Experiment 3. (A) Confidence scores (C_n) by StD_n plotted separately by eccentricity. (B, C) Normalized relative error in current response (zRE_n) as a function of the StD presented in the previous trial (StD_n−1), plotted separately by confidence reported in (B) the current or (C) the previous trial. Confidence scores have been binned into tertiles according to each participant's distribution of reports. The error bars represent the between-subjects standard error.

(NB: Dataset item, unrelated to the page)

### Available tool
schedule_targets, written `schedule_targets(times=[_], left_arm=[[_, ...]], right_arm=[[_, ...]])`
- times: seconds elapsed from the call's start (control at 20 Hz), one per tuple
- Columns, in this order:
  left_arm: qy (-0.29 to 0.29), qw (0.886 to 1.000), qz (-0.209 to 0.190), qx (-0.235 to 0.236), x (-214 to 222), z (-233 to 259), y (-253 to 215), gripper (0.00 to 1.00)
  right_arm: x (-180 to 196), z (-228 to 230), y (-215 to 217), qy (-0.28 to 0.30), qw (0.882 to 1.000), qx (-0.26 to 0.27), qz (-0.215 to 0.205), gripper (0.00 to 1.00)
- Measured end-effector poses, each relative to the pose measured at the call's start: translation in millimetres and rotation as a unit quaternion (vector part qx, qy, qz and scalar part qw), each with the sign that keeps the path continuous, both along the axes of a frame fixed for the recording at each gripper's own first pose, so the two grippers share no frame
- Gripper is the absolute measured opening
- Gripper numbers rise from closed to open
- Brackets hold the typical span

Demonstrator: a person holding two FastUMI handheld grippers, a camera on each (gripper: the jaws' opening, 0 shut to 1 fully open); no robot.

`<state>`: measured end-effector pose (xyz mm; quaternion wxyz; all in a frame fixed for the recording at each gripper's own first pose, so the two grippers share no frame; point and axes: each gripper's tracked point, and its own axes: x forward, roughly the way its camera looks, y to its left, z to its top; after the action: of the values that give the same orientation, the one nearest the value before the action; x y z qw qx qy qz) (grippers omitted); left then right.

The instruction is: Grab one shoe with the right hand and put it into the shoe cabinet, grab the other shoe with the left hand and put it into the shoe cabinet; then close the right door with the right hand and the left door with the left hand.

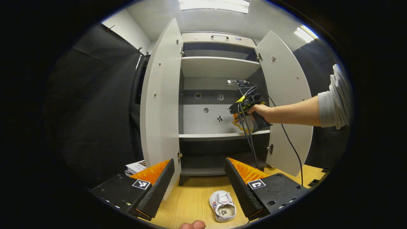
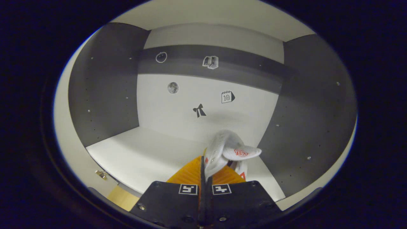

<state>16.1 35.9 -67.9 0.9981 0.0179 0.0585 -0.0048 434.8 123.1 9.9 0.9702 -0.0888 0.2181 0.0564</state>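
Right gripper (image 2: 205, 168): its jaws were clamped on the first shoe (image 2: 224, 152), pinching the thin upper edge, with the shoe hanging forward and tilted over the middle shelf (image 2: 143, 156) of the shoe cabinet (image 1: 219, 66).
Left gripper (image 1: 199, 178): its jaws stood wide apart and held nothing, poised above the counter (image 1: 190, 197).
Second shoe (image 1: 222, 206): it lay on the counter just in front of the cabinet, sole down, between the open jaws and nearer the right one.
Doors: the left door (image 1: 160, 95) and right door (image 1: 286, 95) both stood fully open.
Risk of slipping: the grip looked shallow, on soft material only, so the shoe could have twisted or dropped early.
Risk on release: the shoe hung near the shelf's right wall (image 2: 305, 105) and could have landed on its side or too close to the front edge, which would later block the door.
Risk from the cable: the black cable (image 1: 291, 143) trailing from the right gripper hung across the cabinet opening and could have snagged on the right door or its hinge.
Risk for the next grasp: the second shoe sat off-centre, so closing there might have nudged it rather than caught it.
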Motion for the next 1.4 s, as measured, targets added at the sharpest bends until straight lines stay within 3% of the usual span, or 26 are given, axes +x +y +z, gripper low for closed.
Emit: schedule_targets(times=[0.6, 0.7, 0.75, 0.8, 0.85, 0.9, 0.95, 1.0, 1.05, 1.1, 1.35, 1.4], left_arm=[[0.008, 1.000, 0.001, -0.001, 7, -8, 6, 0.95], [0.009, 1.000, 0.001, -0.003, 6, -9, 5, 0.95], [0.009, 1.000, 0.001, -0.006, 5, -9, 5, 0.95], [0.010, 1.000, 0.001, -0.008, 4, -10, 4, 0.95], [0.010, 1.000, 0.001, -0.007, 3, -11, 5, 0.95], [0.010, 1.000, 0.001, -0.006, 3, -11, 5, 0.95], [0.009, 1.000, 0.000, -0.004, 3, -12, 5, 0.95], [0.008, 1.000, 0.000, -0.003, 4, -11, 5, 0.95], [0.007, 1.000, 0.000, -0.003, 4, -12, 4, 0.95], [0.007, 1.000, -0.002, -0.004, 5, -13, 3, 0.95], [0.012, 1.000, -0.010, -0.011, 12, -21, -5, 0.95], [0.013, 1.000, -0.011, -0.012, 11, -23, -7, 0.95]], right_arm=[[24, -34, 9, 0.112, 0.993, -0.028, -0.009, 0.01], [25, -35, 7, 0.113, 0.993, -0.041, -0.014, 0.05], [24, -34, 6, 0.111, 0.993, -0.041, -0.020, 0.15], [22, -30, 6, 0.105, 0.994, -0.033, -0.022, 0.12], [16, -27, 8, 0.101, 0.994, -0.023, -0.021, 0.20], [11, -20, 11, 0.093, 0.995, -0.016, -0.014, 0.24], [3, -10, 9, 0.078, 0.997, -0.020, -0.010, 0.41], [-6, 0, 4, 0.058, 0.998, -0.026, -0.009, 0.46], [-18, 12, 3, 0.034, 0.999, -0.028, -0.003, 0.48], [-33, 22, 0, 0.007, 1.000, -0.027, -0.001, 0.41], [-134, 50, -5, -0.092, 0.995, 0.006, 0.033, 0.47], [-155, 48, -7, -0.103, 0.994, 0.015, 0.037, 0.53]])
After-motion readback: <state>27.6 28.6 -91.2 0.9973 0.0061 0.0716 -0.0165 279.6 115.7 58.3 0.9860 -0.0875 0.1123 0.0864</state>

The plots in (B) are all ascending and roughly parallel, indicating that current confidence does not modulate serial dependence by previous-trial StD. Conversely, when considering confidence reported in the previous (n − 1) trial (C), we observe drastically different slopes: While the high-confidence plot (upper tertile) has a clear ascending slope indicative of a positive bias, the middle-tertile plot is only mildly positive, and the lower-tertile plot is slightly descending, suggesting a negative bias away from low-confidence n − 1 trials. (D) Fixed-effects coefficient estimates in 30 Bayesian linear mixed-effects models with StD_n−t (t = 1, …, 10) as predictor of current response (zRE_n), modeled separately by confidence reported in Trial n − t (C_n−t), binned into tertiles. The error bars represent the 95% credible intervals for the true value of the coefficient. As suggested for Trial n − 1 in (C), the size and direction of the bias associated with each trial position depends on the confidence reported in that position, so that the bias will be more negative (or less positive) the lower the reported confidence, within the general trend of an increasingly negative (less positive) bias as we move backward in history.

Figure 5

Comparison between Experiments 1 and 3. Both experiments have the same design except for the requirement of a confidence report (in addition to a variance report) per trial in Experiment 3. This also makes the interstimulus time longer, on average, for Experiment 3 compared to Experiment 1. (A) Fixed-effects coefficient estimates in 20 Bayesian linear mixed-effects models with StD_n−t (t = 1, …, 10) as predictor of current response (zRE_n), with the data of Experiments 1 and 3 modeled separately. The error bars represent the 95% credible intervals for the true value of the coefficient. The shift toward negative coefficient estimates takes place at earlier trial positions in Experiment 3. (B) Fixed-effects coefficient estimates for the StD_n−t × time_n,n−t and StD_n−t × C-report_n−t interactions in 10 Bayesian linear mixed-effects models for prediction of zRE_n, with StD_n−t, time_n,n−t, C-report_n−t, and all interactions as putative predictors. The variable time_n,n−t reflects the time between onsets of the stimuli in Trials n − t (t = 1, …, 10) and n. C-report_n−t is a binary factor indicating whether confidence reports were made in all trials between n − t and n or in none, regardless of the content of the reports (i.e., the amount of confidence). A negative interaction term with StD_n−t indicates a less positive (more negative) serial-dependence effect in relation with longer time or the requirement of an additional confidence report per trial. While credible intervals contain zero in most instances, there is a predominance of negative estimates up to n − 5, which could suggest a causal role for both time and the additional confidence report in terms of promoting an earlier reversal of the bias in Experiment 3 compared to Experiment 1.